**What is expected**
Retype, word for word, the lines from the first line of the entries through the line that holds "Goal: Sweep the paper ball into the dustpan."; leave out the pictures.

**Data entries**
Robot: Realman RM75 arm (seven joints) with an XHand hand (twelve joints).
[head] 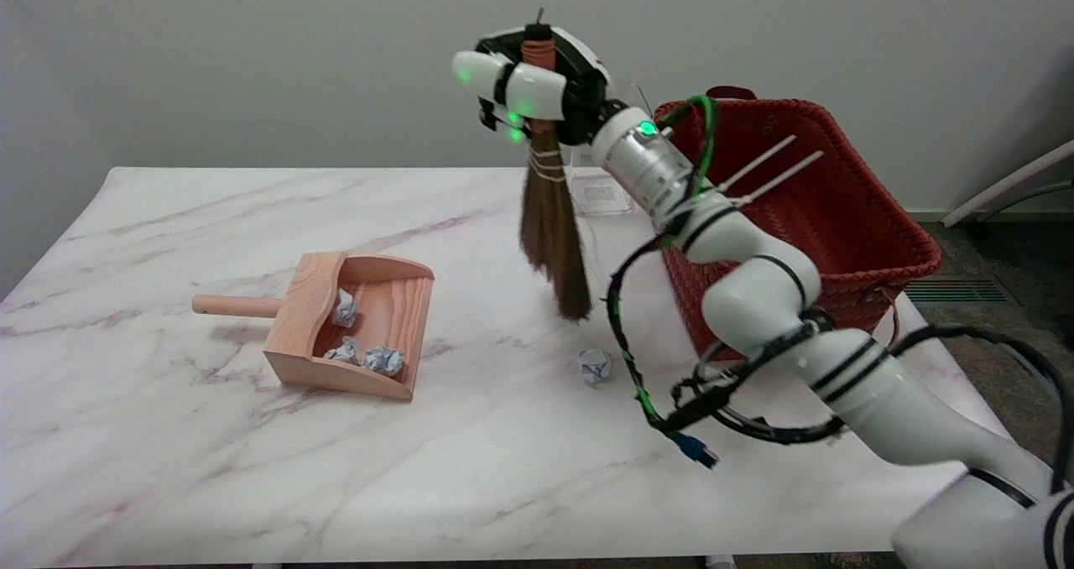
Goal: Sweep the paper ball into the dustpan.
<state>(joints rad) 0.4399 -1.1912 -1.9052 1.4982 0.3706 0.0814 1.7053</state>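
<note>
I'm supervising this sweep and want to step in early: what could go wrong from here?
1. The brown straw broom, gripped by the right hand, hangs above the marble table; a sweep kept that high may pass over the loose crumpled paper ball.
2. A hard stroke could send the ball past the wooden dustpan, or nudge the dustpan, spilling the paper balls already inside.
3. The red woven basket sits beside the arm; a wide backswing might hit it.

Crumpled paper ball [596, 367] on table (dustpan [352, 324] well left)
</note>
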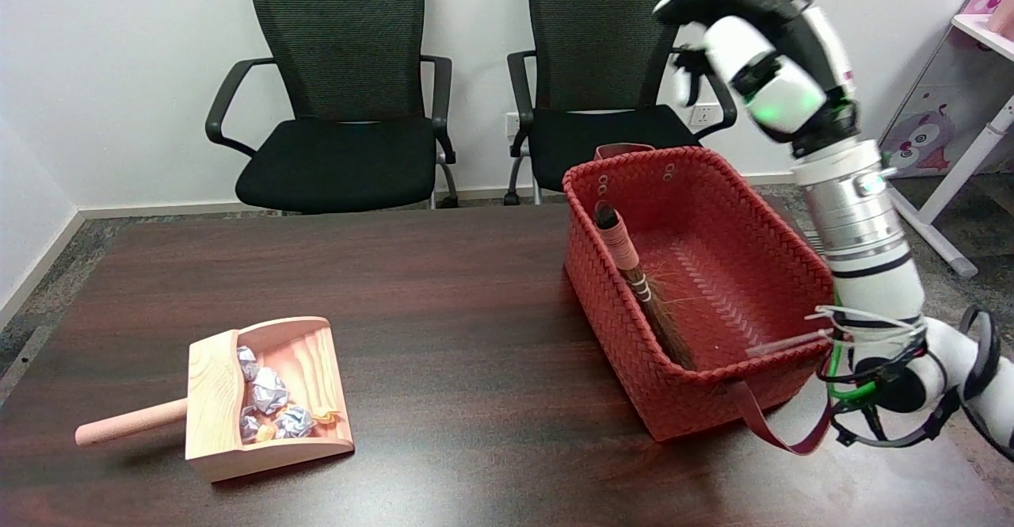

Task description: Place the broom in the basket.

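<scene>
Dark wood bench (pixel 444 289): we see broom (pixel 646 293) leaning inside red basket (pixel 697 408), looks placed; right hand (pixel 749 43) lifted clear, fingers curled, grasping nothing.

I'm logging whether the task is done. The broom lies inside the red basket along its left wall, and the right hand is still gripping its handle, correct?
Not quite. The broom does lie inside the red basket along its left wall, but the right hand is not gripping it: the head view shows the hand raised in the air above the basket's far side, holding nothing.
</scene>
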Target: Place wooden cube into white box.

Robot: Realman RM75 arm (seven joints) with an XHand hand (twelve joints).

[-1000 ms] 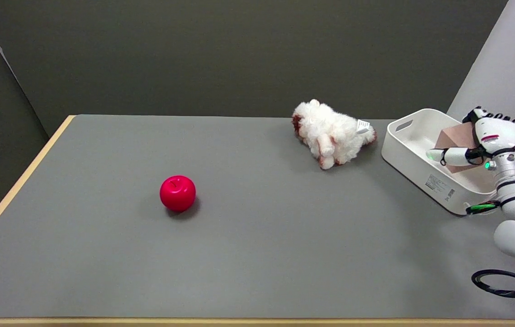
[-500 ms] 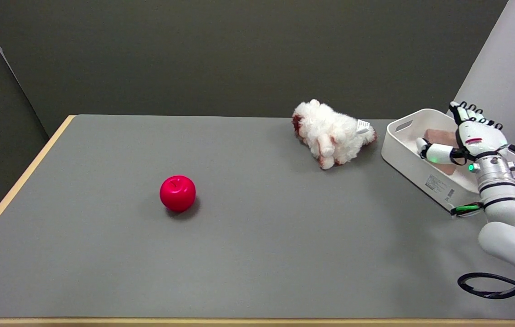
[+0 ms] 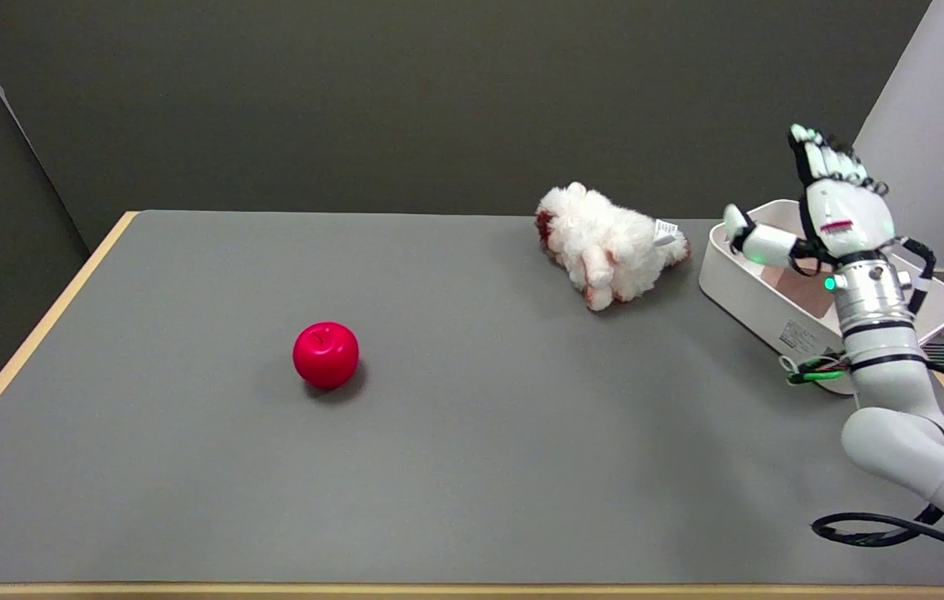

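One hand at work: the right hand (image 3: 836,208) was raised above the white box (image 3: 742,287), fingers spread and upright, holding nothing.
Cube: the wooden cube (image 3: 805,287) lay inside the white box, partly hidden behind the wrist.
Key relation: the cube sat at about 7 o'clock from the hand, just below it and apart from the fingers.
Judgement: placement looked done; next was likely a retreat clear of the box rim.
Bystanders: plush toy (image 3: 605,243) at 9 o'clock of the box; red apple (image 3: 326,354) well apart.

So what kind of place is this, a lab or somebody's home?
Most likely a robot test lab: a plain grey table against bare dark walls, a white robot hand raised over a white box, and unrelated props, red apple and plush toy.
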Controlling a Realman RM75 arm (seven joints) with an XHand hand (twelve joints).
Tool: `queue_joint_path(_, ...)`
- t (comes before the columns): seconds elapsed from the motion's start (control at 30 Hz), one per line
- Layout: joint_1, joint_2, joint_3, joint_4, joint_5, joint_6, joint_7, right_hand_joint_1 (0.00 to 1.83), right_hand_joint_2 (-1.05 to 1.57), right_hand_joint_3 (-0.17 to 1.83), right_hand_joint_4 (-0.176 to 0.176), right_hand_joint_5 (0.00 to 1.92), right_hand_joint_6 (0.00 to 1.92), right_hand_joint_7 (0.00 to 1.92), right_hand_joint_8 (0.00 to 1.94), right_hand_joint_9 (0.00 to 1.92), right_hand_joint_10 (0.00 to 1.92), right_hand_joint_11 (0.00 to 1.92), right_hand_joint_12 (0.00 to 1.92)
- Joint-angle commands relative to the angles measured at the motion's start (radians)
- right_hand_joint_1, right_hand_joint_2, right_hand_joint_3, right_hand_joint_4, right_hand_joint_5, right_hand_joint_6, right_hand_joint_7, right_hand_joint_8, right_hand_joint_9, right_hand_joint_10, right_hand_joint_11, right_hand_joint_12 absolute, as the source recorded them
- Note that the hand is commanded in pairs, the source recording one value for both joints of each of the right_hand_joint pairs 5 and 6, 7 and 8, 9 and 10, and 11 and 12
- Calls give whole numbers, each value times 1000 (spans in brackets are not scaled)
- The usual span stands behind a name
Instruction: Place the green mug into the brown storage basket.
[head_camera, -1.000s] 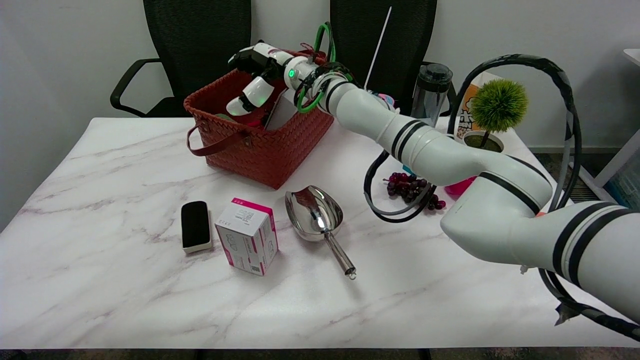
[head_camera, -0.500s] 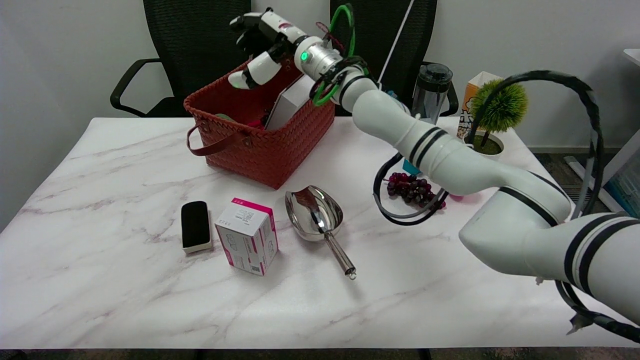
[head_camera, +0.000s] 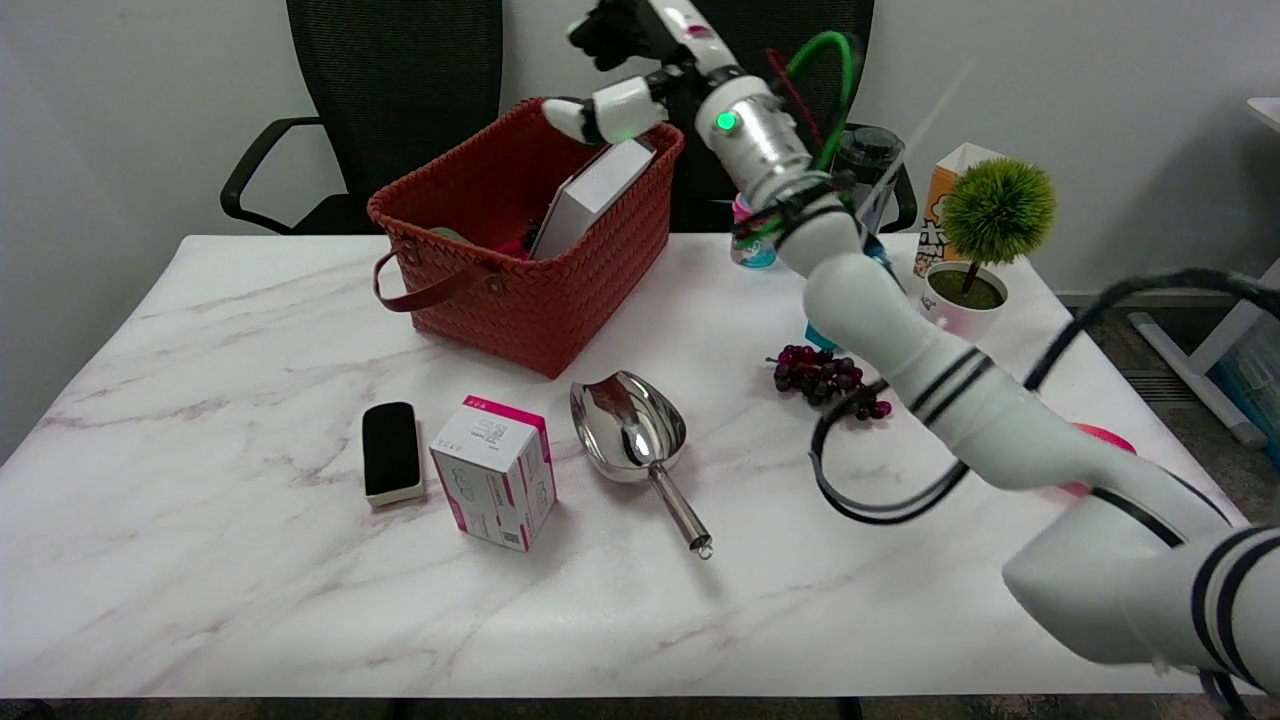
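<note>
One arm works: the right arm (head_camera: 900, 340) has swung up and back since a sec ago, and its hand (head_camera: 640, 60) has gone from low inside the basket to high above the basket's far right rim, near the chair backs. The hand holds nothing; one white finger (head_camera: 600, 108) sticks out to the picture's left, the rest lie dark and blurred near the top edge, so I can't tell how far apart they are.

The marble table (head_camera: 200, 560) and the things on it haven't moved. The brown storage basket (head_camera: 530, 300) sits at the table's far side, handle (head_camera: 430, 288) hanging toward the near-left. Inside it a white box (head_camera: 590, 195) leans on the right wall, more exposed now w/ the hand gone.

The green mug (head_camera: 447, 235) is in the basket, low by the left wall: only a thin green sliver shows above the rim, same as before. Its facing and long axis can't be read.

On the near side of the basket: metal scoop (head_camera: 630, 425), handle pointing near-right; pink-and-white carton (head_camera: 495, 470); black eraser (head_camera: 390, 450) beside it. Grapes (head_camera: 820, 375) lie to the right, near the arm.
</note>
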Motion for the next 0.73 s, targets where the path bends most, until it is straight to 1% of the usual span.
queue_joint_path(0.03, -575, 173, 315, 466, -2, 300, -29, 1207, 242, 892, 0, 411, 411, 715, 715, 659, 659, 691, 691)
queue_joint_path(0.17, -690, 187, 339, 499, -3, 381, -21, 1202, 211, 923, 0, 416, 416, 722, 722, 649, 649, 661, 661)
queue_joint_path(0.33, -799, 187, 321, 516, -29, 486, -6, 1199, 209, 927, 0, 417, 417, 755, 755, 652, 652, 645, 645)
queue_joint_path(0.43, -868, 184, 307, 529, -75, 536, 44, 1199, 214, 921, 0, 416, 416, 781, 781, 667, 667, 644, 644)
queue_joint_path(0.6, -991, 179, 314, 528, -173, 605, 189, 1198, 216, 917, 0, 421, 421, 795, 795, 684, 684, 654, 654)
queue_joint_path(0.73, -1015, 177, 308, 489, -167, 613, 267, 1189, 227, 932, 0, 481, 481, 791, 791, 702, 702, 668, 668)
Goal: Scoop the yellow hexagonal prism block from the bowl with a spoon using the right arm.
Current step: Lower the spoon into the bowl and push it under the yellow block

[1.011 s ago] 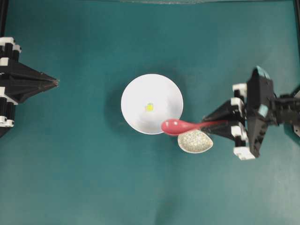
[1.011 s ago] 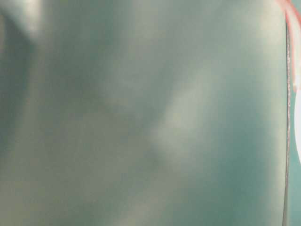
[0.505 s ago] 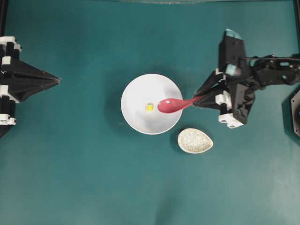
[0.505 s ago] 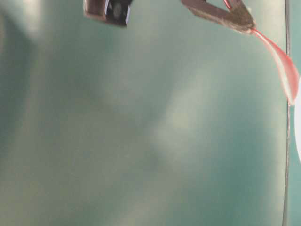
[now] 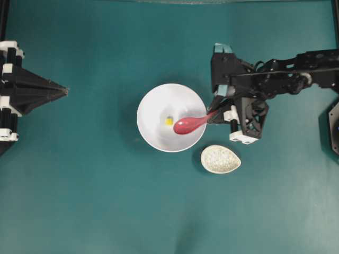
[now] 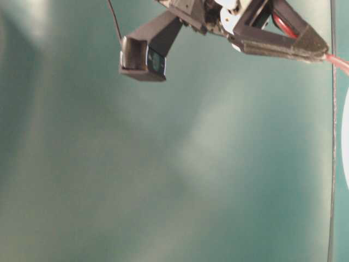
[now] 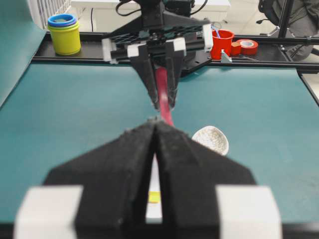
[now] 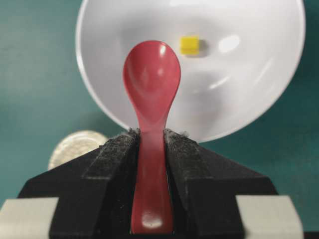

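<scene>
The right gripper (image 5: 213,115) has its fingers closed on the handle of the spoon (image 5: 188,124), and it has moved in since half a second ago — the arm now reaches further across the table (image 5: 95,201) and sits close beside the bowl (image 5: 153,106). The spoon's head has slid lower and a little further inside the bowl, and now lies over the near half of the white floor. The yellow block (image 5: 169,120) rests near the middle of the bowl, just beside the tip of the spoon's head; in the right wrist view it sits slightly off to one side of the head, not in it. The block has not shifted. The small speckled dish (image 5: 220,159) stays on the table just outside the bowl. The left gripper (image 5: 64,92) remains pressed shut on nothing, well away at the table's edge — unchanged.
</scene>
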Controlling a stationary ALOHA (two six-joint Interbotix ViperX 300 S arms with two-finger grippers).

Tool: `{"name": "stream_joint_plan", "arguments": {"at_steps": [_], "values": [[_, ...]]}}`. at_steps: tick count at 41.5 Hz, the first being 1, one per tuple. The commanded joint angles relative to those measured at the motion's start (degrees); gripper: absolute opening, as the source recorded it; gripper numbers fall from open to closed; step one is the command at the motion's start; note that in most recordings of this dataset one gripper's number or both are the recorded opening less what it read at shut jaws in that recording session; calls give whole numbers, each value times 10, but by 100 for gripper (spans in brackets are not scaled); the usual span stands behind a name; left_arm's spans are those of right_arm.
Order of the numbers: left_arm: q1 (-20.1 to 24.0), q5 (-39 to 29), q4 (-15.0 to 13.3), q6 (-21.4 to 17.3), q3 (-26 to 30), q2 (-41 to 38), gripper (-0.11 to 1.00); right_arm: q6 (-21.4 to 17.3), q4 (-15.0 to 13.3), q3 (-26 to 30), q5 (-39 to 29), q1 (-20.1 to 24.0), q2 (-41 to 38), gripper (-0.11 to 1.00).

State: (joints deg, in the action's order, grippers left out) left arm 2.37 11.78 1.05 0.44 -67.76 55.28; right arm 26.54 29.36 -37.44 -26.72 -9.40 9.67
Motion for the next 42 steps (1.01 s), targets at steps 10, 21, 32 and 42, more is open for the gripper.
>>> {"name": "stream_joint_plan", "arguments": {"at_steps": [10,21,32,42], "values": [[2,4,1,-3,11,-5,0,-64,-64,39,-33,-2,-27,24],[2,5,2,-3,11,-5,0,-77,-76,51,-33,-2,-58,24],[2,5,2,-4,11,-5,0,-76,-76,69,-22,3,-88,24],[2,5,2,-4,11,-4,0,-77,-75,76,19,11,-108,24]]}}
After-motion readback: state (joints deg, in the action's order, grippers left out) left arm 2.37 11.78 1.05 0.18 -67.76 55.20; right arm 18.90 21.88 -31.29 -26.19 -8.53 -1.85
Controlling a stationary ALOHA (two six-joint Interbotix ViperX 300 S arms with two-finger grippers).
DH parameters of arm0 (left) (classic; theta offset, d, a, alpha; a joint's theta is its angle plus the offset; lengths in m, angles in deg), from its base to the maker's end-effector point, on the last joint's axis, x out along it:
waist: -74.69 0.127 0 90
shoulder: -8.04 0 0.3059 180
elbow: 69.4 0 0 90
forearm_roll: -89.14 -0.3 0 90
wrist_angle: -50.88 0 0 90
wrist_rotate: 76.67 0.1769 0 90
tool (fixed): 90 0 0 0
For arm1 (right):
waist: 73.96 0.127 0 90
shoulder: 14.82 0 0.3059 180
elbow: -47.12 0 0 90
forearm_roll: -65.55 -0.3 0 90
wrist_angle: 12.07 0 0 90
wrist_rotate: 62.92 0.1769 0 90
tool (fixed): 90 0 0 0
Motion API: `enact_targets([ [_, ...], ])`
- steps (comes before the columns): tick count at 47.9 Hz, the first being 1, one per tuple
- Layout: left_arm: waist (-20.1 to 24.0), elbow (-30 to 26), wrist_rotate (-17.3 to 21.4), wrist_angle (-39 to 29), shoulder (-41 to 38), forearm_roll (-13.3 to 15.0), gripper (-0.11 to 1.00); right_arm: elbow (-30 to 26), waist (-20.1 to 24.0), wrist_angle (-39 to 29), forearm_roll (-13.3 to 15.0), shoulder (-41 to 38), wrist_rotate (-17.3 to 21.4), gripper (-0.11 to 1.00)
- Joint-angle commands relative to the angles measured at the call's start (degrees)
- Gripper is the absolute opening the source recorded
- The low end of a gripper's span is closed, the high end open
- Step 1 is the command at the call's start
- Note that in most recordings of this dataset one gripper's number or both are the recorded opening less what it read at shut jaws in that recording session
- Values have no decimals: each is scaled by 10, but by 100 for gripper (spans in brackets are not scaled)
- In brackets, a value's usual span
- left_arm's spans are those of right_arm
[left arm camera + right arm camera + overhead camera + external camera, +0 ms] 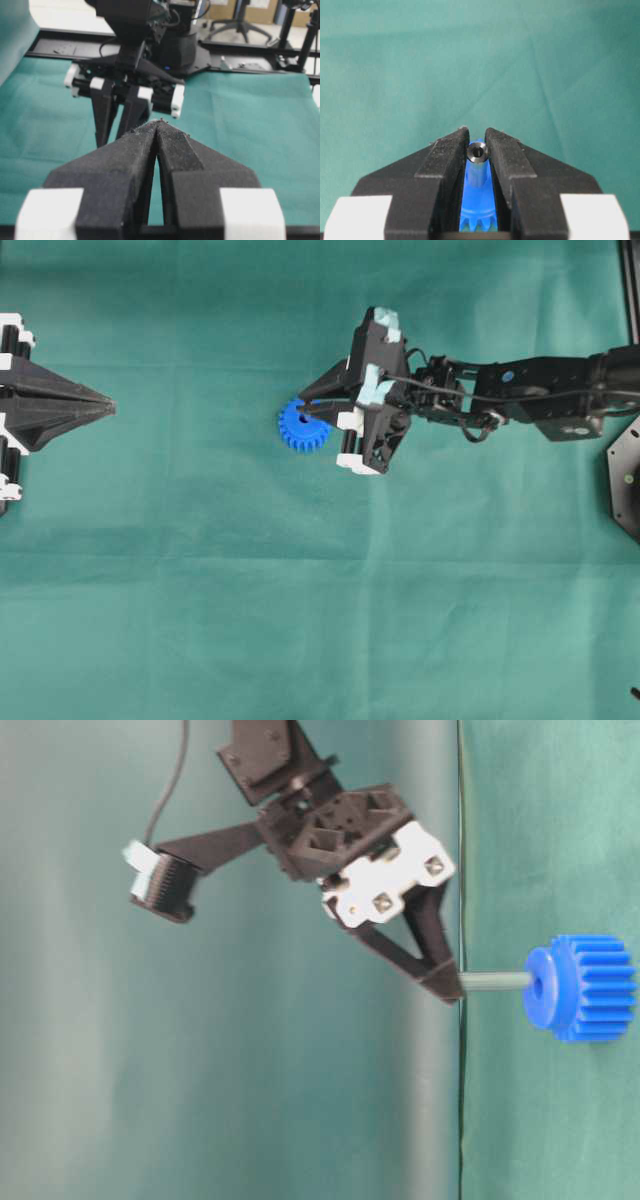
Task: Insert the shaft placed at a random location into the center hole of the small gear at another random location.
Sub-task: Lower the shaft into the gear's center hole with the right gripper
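While the left gripper (pixel 108 405) just sits at the left edge of the overhead view, pinched together with nothing in it, the action is all at the other arm. Up close in the right wrist view, the right gripper (pixel 477 150) is clamped on the shaft (pixel 477 151), which shows end-on as a shiny little ring between the two finger pads (pixel 451 150). Right behind it, blue fills the gap between the fingers: that's the gear (pixel 478 210), teeth visible at the bottom.

From table level the shaft (pixel 495 981) runs from the fingertips straight to the gear's (pixel 582 987) hub, and its far end meets the hole (pixel 541 987). Can't tell how deep it goes in, though.

Overhead, the gear (pixel 303 426) lies flat on the green cloth (pixel 320 620) near the middle, with the right gripper (pixel 310 405) over its upper right edge.
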Motion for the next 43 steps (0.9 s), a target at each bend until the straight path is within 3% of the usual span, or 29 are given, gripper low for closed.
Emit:
enact_targets([
  [1,2,-6,-1,4,-2,1,0,-12,2,10,-4,0,3,15],
  [26,2,-6,-1,1,-2,2,0,-9,2,-3,3,56,-4,15],
  [43,2,-6,-2,1,-2,2,0,-13,2,11,1,32,-4,15],
])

**Response to this exercise**
Robot: Realman RM75 arm (seven joints) with an XHand hand (twelve joints).
[head] 
Goal: Sweep the paper ball into the dustpan.

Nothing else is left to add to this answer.